■ **WORK TO COMPLETE**
Work through the data below and state how many lines contain "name", giving that number alone.

:::::

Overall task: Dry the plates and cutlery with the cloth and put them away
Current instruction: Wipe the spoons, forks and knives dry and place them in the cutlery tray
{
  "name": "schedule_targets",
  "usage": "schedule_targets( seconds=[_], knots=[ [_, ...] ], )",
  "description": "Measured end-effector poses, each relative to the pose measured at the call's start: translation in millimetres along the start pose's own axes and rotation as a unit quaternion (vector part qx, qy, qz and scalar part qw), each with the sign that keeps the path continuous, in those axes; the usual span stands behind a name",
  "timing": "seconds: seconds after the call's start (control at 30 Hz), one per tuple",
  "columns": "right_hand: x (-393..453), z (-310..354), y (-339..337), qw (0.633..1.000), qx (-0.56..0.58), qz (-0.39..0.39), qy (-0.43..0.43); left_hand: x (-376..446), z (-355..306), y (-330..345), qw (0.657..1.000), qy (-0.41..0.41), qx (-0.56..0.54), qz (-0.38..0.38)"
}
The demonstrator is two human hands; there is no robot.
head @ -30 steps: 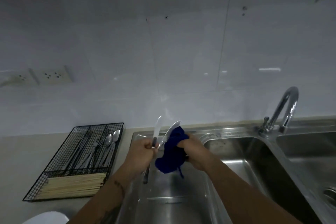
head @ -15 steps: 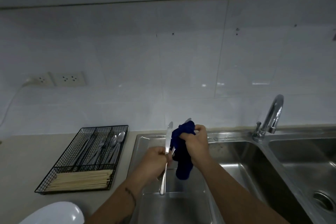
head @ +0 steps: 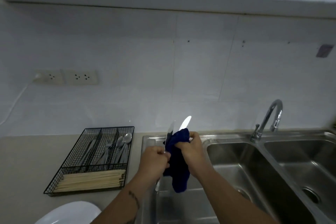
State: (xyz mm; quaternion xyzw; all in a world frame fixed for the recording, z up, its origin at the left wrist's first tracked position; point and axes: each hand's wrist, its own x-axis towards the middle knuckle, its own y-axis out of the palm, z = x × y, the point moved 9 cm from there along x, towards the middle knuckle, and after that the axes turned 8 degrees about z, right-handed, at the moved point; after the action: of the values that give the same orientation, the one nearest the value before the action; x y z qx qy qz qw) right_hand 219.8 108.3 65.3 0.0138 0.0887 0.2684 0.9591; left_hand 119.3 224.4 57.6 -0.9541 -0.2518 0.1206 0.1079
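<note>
Gripping 2 shiny knives | dark blue cloth bunched around 1

The cutlery tray sits left of the sink, the plate before the tray.

Readable text: none can be read in this view.
Wall sockets: only pin holes, no letters or numbers that show.
Grey tag on the wall: too small and blurred, nothing can be read on it.
Forearm mark: a dark tattoo, its form cannot be read as words.
Tap: bare metal, no brand to see.
</note>
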Motion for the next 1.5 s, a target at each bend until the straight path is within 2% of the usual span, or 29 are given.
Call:
schedule_targets(
  seconds=[0.23, 0.33, 0.47, 0.57, 0.63, 0.7, 0.8, 0.9, 0.97, 1.07, 1.23, 1.33, 1.5],
  knots=[
    [-1, 13, -6, 0.997, 0.051, -0.062, -0.011, 1, 19, -19, 0.997, 0.0, 0.043, 0.067],
    [0, 12, -14, 0.997, 0.042, -0.069, -0.001, -1, 24, -21, 0.994, 0.015, 0.077, 0.072],
    [1, 6, -18, 0.99, -0.126, -0.058, -0.008, 0, 27, -21, 0.992, 0.022, 0.117, 0.048],
    [-4, 23, -20, 0.952, -0.275, -0.069, -0.116, 3, 24, -20, 0.983, 0.017, 0.18, 0.026],
    [-7, 37, -16, 0.884, -0.406, -0.067, -0.22, 7, 20, -15, 0.975, 0.008, 0.221, 0.036],
    [-4, 38, -8, 0.809, -0.513, -0.035, -0.286, 13, 12, -5, 0.965, 0.008, 0.256, 0.058],
    [1, 24, -5, 0.757, -0.571, 0.042, -0.314, 21, -3, 17, 0.958, 0.025, 0.272, 0.081],
    [8, 10, -17, 0.709, -0.647, 0.076, -0.271, 27, -11, 38, 0.944, 0.047, 0.314, 0.086],
    [14, 5, -30, 0.699, -0.667, 0.101, -0.237, 26, -15, 48, 0.936, 0.064, 0.341, 0.065],
    [20, 4, -45, 0.693, -0.669, 0.1, -0.249, 25, -17, 64, 0.926, 0.068, 0.369, 0.048],
    [36, -1, -71, 0.712, -0.653, 0.072, -0.249, 27, -27, 78, 0.919, 0.062, 0.385, 0.052],
    [37, 3, -73, 0.712, -0.644, 0.062, -0.274, 30, -30, 72, 0.92, 0.069, 0.385, 0.022],
    [26, 11, -38, 0.652, -0.668, 0.101, -0.344, 34, -43, 66, 0.892, 0.098, 0.44, -0.016]
  ],
)
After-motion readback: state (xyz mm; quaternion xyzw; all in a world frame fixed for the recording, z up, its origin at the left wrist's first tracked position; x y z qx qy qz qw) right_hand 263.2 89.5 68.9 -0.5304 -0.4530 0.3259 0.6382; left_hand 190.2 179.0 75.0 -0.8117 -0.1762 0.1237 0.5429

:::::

■ **ANSWER BELOW**
2